Implementation checklist:

  1. Environment Setup

    • Note paper's framework (TensorFlow/PyTorch/JAX)
    • List dependencies, hardware (GPU memory matters!)
    • Find official/unofficial repos for reference (but don't peek yet!)
  2. Data Pipeline ⚠️ Where most bugs hide

    • Preprocessing steps (normalization, augmentation)
    • Train/val/test splits (exactly as paper describes)
    • Batch size, shuffle, number of workers
  3. Model Architecture

    • Start with smallest version (e.g., ResNet-18 before ResNet-152)
    • Print shapes at every layer to catch dimension mismatches
    • Initialization scheme (Xavier, Kaiming, etc.)—papers often omit this!
  4. Training Loop

    • Learning rate schedule (step decay, cosine annealing?)
    • Optimizer (Adam vs SGD—huge difference!)
    • Regularization (weight decay, dropout rates)
    • Early stopping criteria
  5. Verification Checkpoints

    • Sanity check: Can model overfit 10 samples? (If not, bug in loss/backprop)
    • Baseline check: Does it match reported baseline performance?
    • Ablation check: Remove claimed innovation—does performance drop as paper claims?
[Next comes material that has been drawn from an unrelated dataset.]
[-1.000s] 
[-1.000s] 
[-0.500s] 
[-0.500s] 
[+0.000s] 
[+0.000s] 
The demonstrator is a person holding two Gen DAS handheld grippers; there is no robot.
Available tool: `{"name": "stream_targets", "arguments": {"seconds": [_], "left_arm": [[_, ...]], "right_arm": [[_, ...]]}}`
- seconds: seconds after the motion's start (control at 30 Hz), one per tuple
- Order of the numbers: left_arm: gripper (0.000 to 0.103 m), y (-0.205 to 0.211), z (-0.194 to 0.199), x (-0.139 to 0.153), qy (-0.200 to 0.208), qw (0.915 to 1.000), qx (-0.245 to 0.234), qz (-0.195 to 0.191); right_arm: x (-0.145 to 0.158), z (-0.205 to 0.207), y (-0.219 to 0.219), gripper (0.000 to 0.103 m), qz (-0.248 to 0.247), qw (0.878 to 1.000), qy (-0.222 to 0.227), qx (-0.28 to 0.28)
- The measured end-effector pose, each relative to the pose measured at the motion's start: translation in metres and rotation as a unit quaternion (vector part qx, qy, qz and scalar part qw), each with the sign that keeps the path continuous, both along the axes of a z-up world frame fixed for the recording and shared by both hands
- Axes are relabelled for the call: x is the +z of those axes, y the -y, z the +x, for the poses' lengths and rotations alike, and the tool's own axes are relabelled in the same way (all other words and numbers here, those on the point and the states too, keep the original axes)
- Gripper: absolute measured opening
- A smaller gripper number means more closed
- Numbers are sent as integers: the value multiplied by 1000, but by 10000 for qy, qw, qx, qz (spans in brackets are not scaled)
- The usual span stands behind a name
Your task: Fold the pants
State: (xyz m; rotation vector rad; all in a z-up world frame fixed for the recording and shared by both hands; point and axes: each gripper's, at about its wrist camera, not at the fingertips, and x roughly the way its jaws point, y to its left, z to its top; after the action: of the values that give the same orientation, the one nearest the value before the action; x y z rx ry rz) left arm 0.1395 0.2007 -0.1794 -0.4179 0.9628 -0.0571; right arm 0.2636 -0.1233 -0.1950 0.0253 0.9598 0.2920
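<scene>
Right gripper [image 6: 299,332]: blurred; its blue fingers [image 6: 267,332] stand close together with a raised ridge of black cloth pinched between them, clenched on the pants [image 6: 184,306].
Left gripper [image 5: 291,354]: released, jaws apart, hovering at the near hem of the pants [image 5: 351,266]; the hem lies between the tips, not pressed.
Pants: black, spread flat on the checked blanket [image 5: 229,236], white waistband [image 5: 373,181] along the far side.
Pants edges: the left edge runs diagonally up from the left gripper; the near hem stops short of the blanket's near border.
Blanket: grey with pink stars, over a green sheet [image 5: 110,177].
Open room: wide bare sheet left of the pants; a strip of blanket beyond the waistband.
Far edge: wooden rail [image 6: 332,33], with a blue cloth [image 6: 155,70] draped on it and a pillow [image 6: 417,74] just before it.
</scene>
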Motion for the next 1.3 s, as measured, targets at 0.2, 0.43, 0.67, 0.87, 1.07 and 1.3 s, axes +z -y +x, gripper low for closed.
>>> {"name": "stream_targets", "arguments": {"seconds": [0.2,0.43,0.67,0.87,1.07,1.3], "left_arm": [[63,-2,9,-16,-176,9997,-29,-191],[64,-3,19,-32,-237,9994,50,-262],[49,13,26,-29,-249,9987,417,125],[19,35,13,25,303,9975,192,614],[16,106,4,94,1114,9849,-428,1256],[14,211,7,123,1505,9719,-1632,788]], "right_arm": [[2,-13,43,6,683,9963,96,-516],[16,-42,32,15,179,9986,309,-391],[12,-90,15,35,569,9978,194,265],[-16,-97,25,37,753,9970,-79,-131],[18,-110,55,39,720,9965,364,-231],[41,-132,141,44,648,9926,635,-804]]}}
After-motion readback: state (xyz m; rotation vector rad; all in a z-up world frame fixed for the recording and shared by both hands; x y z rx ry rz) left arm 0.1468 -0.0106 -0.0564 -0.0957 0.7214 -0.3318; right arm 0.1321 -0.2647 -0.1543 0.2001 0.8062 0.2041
Advanced Paper Reading Strategies

The 80/20 Focus Areas

20% of paper content gives 80% of value:

  1. Problem statement (Intro paragraph1)
  2. Core mathematical formulation (Usually one equation)
  3. Main results table (Numbers that matter)
  4. Ablation study (What actually contributes to performance)

What to skim/skip:

  • Related work (unless you need context)
  • Lengthy proofs (read only if theorem is core contribution)
  • Excessive experimental details (unless reproducing)

The Forecast-then-Verify Reading

Before reading methods: After Pass 1, write down:

  1. "If I were solving this problem, I would try..."
  2. "The main challenge is probably..."
  3. "I predict the solution involves..."

Then read methods: Compare your forecast to their approach.

  • Matched? → You understand the problem space well
  • Different? → Learn why their approach is superior (or not!)

This builds researcher intuition.

Building a Paper Reading System

Organizational structure:

papers/
├── to-read/          # Pass 1 triage
├── reading/          # Pass 2 in progress
├── implemented/      # Pass 3 completed with code
└── reference/        # Key papers for quick lookup

Annotation system:

  • 🔴 Red: Don't understand, need to revisit
  • 🟡 Yellow: Core contribution
  • 🟢 Green: Interesting extension idea
  • 💡 Margin notes: "Could this apply to [my problem]?"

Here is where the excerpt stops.